Mr Bush estimates that, overall, the new system is producing about 1% more chicks; “the difference is they have got time to come out when they want to come out, you’re not set on a deadline”.

On the farm

For the farmer, shed preparation is much the same as when day-old chicks arrive. The house is pre-heated for a few days to get it up to temperature and litter is laid – a little thicker where the eggs are placed.

Feeders and drinkers are lifted to allow the battery-driven NestBorn machine access. The trolleys with the 18-day incubated eggs on the setter trays enter the building, and the machine places 300 eggs at the time gently into their “nest”.

There is also the option to make use of the online NestBorn monitoring platform.

In total 8 wireless Petersime Ovoscans (each with 4 eggs) are placed between the eggs. In real-time, egg shell data is collected, as well as air temperature, relative humidity and levels of CO2, allowing stockmen to adjust the environment if necessary.

“By the evening of the day the eggs are placed you have some chicks out, and a lot will be pipping through shells,” explains Crown Chicken agricultural director Matthew Ward. “The air is a lot cleaner in sheds, in hatchers, it’s a lot tighter as it’s a confined space.

“In the shed, chicks have the space to roam and dry out, and within a few hours they are drinking, pecking away at feed and off to a good start.”

Vaccines are administered on farms, and a probiotic previously sprayed on birds in the hatchery is now delivered via waterlines.

At what would have been day 0, the team at Crown return and remove any unhatched eggs, and final chick numbers are agreed.

“The difference in the system is that the manager or owner is actively involved in the quality count,” explains Mr Bush. “It’s for him to tell us that he’s happy; that what he has is Grade A chicks, and that’s what he pays for.”

From there, it is business as usual for the broiler farm.

Case Study: Tom Wornham

Tom Wornham’s farm

The NFU’s poultry board chairman, Tom Wornham, has two broiler-rearing sites in Hertfordshire.
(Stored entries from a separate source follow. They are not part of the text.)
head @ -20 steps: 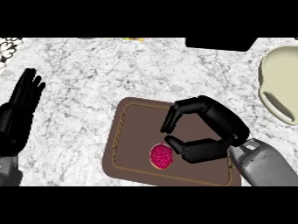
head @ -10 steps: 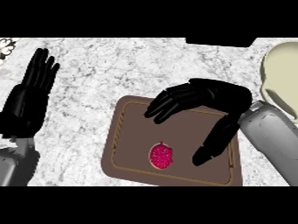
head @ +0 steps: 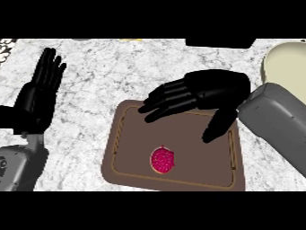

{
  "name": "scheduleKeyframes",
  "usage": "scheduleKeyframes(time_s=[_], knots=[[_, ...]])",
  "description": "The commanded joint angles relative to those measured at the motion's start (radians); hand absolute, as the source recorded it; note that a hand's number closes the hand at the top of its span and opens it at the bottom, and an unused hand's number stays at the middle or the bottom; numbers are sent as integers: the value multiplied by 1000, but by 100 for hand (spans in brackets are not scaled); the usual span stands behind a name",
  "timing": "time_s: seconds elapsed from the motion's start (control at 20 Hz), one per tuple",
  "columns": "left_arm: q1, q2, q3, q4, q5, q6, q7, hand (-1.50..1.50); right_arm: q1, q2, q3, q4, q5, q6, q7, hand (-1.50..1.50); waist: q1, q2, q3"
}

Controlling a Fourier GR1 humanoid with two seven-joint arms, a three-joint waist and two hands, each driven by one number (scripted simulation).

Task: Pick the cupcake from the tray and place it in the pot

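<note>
Nearer the robot than its black right hand [head: 205,92], and a little left of that hand's thumb tip, the small pink-topped cupcake [head: 163,160] sits on the flat brown rectangular tray [head: 125,134], in the tray's near half and clear of its rim. Bare tray shows between hand and cupcake. The cupcake looks slightly longer from near to far than across, though close to round, so the approach angle probably matters little. The right hand hovers over the tray's far edge, palm down, fingers straight and fanned leftward, thumb pointing back toward the robot; it is open and holds nothing. Of the 2 hands it is plainly the nearer. The black left hand [head: 39,96] rests open, fingers up, well left of the tray over the grey-white marble counter [head: 95,76]. The cream-coloured round pot [head: 294,67] lies to the right hand's right, beyond its wrist, partly cut off. No grasp is made yet; the hand would need to come back toward the robot and down.
</note>
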Motion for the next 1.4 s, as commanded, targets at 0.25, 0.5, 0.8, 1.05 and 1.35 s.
scheduleKeyframes(time_s=[0.25, 0.5, 0.8, 1.05, 1.35], knots=[[-27, 9, 39, 35, -2, -5, 1, 0, -84, 52, 189, 160, 209, -12, -218, -150, -40, -19, -1], [14, -35, 13, 45, -26, 4, -23, 0, -81, 100, 229, 239, 270, -51, -191, -150, -52, -23, -1], [2, -4, 35, -33, -19, 1, 57, 0, -54, 201, 296, 284, 332, -81, -152, -150, -50, -26, -1], [-6, 2, 84, 79, -1, -55, -26, 0, -10, 167, 284, 294, 358, -118, -260, -150, -59, -24, -1], [64, 0, 94, 4, 2, -74, -29, 0, 40, 192, 255, 214, 381, -132, -213, -150, -58, -29, -1]])
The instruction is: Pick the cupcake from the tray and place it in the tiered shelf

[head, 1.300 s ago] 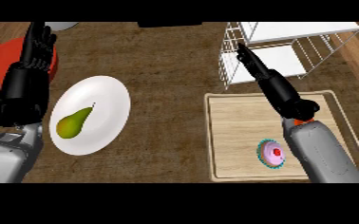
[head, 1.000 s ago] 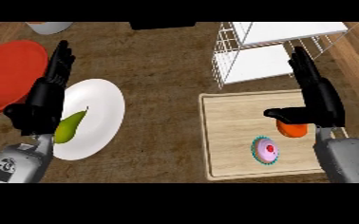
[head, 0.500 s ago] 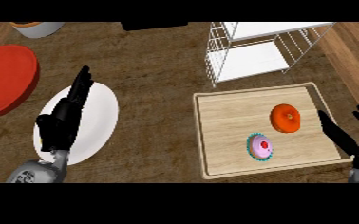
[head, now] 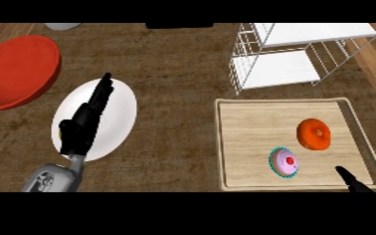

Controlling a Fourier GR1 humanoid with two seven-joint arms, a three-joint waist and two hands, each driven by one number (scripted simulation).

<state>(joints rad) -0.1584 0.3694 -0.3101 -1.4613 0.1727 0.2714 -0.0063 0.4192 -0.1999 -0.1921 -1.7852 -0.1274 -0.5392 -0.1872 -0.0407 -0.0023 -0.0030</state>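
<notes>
Both arms have pulled back toward me: right robot hand (head: 356, 183) barely shows over the tray's (head: 242, 124) near corner (can't tell its grip), left robot hand (head: 82, 127) lies straight-fingered over the plate (head: 121, 104). With the cupcake (head: 285, 161) untouched on the tray, picking hasn't begun.

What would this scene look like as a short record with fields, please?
cupcake: on the tray, near its front edge, not held
tray: wooden, right side of the counter
orange fruit: on the tray, apart from the cupcake
tiered shelf: white wire, behind the tray
left hand: open, over the white plate
right hand: lower right edge, touching nothing
red dish: far left
</notes>
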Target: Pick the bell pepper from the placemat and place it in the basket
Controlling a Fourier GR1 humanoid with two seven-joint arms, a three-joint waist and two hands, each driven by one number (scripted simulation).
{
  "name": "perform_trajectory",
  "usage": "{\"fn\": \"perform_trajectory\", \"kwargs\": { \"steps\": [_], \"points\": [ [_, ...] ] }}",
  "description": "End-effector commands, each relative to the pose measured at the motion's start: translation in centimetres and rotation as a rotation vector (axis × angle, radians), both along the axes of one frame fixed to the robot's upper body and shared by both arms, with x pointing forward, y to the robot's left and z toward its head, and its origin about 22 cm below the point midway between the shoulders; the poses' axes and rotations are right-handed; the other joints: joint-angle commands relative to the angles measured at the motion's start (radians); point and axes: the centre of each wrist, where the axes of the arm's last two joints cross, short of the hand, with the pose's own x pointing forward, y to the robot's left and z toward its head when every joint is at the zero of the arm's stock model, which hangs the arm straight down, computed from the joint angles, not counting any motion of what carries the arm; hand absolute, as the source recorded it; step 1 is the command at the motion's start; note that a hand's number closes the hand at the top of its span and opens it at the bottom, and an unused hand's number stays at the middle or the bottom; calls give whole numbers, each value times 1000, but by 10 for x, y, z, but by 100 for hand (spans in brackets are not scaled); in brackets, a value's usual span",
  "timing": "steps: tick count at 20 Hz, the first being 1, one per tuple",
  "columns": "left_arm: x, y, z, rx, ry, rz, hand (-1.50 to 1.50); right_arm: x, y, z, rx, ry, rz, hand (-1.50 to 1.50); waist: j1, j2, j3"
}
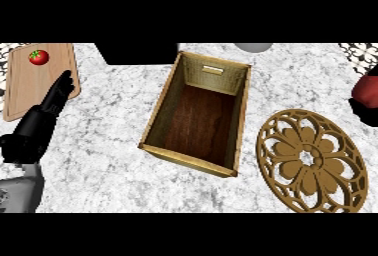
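A red bell pepper (366, 90) shows at the right edge of the head view, above and to the right of the placemat. My right hand (362, 114) is curled round it, and only black parts of that hand show above and below the pepper. The round golden placemat (310, 160) with a cut-out flower pattern lies at the lower right with nothing on it. The long wooden basket (156, 117) stands in the middle, its inside bare. My left hand (40, 125) rests open at the left, fingers straight and pointing up.
A wooden cutting board (26, 90) lies at the far left with a red tomato (38, 56) on its far end. A black block (136, 52) stands behind the basket, and a grey round thing (253, 47) shows at the top edge.
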Motion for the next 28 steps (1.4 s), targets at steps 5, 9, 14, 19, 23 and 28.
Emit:
{"fn": "perform_trajectory", "kwargs": {
  "steps": [5, 9, 14, 19, 23, 28],
  "points": [
    [-3, 10, -14, 9, -6, 2, 0, -28, 55, 117, 136, -205, 198, 150, 10, 5, -2],
    [12, -14, -1, -3, -2, -19, 0, -24, 86, 175, 169, -177, 266, 150, 19, 6, -2],
    [9, -9, -10, 3, -9, -11, 0, -23, 126, 205, 198, -77, 278, 150, 20, 10, -1],
    [-5, 11, -17, 0, -24, -16, 0, -10, 188, 216, 192, -23, 312, 150, 33, 13, -1],
    [5, -8, -3, 2, -32, -32, 0, 7, 222, 218, 223, 57, 292, 150, 32, 13, 0],
    [13, -8, 3, 0, -19, -23, 0, 33, 247, 225, 146, 166, 311, 150, 30, 17, 0]
  ]
}}
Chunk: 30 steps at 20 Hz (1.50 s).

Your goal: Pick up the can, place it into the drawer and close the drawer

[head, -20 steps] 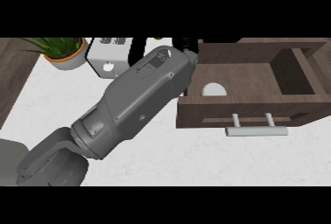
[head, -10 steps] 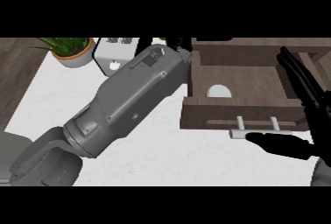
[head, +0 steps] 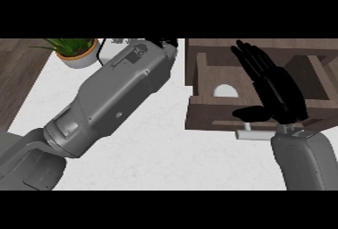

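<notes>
The brown wooden drawer [head: 198, 112] stands pulled out at the upper right. Inside it, near the front wall, a white can [head: 226, 91] shows as a pale arch. My right hand [head: 274, 87] hovers over the drawer with straight fingers pointing away from me and the thumb stretched left above the front wall; it is open and holds nothing. The drawer's pale handle [head: 254, 134] peeks out beside the right wrist. My left forearm [head: 112, 103] runs diagonally up to the top edge, where only a black bit of the left hand [head: 162, 43] shows.
A potted green plant [head: 77, 52] stands at the upper left on the white counter [head: 171, 161]. A white appliance [head: 108, 46] is mostly hidden behind the left forearm. Dark wood floor [head: 16, 76] borders the counter on the left.
My right hand has come in from the right edge and now spreads over the open drawer. The left forearm stays stretched toward the top edge.
</notes>
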Tool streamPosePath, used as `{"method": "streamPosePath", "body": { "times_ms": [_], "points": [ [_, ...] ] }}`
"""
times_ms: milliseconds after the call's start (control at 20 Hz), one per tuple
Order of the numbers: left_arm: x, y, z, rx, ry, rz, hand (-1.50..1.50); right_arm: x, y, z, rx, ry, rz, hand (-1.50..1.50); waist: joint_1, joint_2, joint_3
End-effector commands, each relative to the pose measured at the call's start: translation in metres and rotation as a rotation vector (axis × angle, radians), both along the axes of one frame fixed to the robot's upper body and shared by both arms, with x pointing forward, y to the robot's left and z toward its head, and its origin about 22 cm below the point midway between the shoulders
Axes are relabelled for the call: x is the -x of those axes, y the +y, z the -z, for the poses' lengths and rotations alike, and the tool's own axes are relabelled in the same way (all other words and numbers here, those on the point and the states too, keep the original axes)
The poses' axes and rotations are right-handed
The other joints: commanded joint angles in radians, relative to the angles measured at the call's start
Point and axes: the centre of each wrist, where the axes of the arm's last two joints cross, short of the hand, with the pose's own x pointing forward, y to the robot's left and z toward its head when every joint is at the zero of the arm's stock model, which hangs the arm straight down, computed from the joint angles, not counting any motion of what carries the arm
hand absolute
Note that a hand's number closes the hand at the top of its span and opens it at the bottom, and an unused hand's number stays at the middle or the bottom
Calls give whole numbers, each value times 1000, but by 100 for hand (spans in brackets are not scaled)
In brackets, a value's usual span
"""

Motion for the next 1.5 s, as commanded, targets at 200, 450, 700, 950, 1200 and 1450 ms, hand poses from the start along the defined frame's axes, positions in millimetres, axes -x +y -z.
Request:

He recently grew his first flock of birds using the NestBorn system for Crown Chicken and was impressed with how it worked.

For him, there was a significant labour saving as chicks did not need to be tipped on the farm, and he felt a welfare benefit, as well.

“Mortality was down to 2%, and bird performance was good,” says Mr Wornham. “The system seemed to work well for me, and birds had access to feed as soon as they hatched.”

He added there could be another benefit in a lower carbon footprint, as lorries can carry farm more eggs than they can day-old chicks.

How the system hatches birds on Farm

1.        Sheds are set up in much the same way they are for day-old chicks. They need to be clean, disinfected and dry. The house is pre-heated, usually at least a day in advance of the eggs arriving, and feeders and drinkers have to be raised to allow the NestBorn machine access.

2.        A clean truck transports candled hatching eggs from the hatchery to the farm – its climate is carefully controlled and monitored throughout the journey. Once at the farm, NestBorn has developed a battery-driven machine which can place up to 60,000 eggs an hour, removing the need for additional labour to tip chicks.

3.        From there, the climate needs to be carefully monitored over the three days that the chicks hatch. A monitoring tool allows farmers to check egg and shed temperatures in real-time remotely. Birds hatch stress-free and have immediate access to feed, water and light.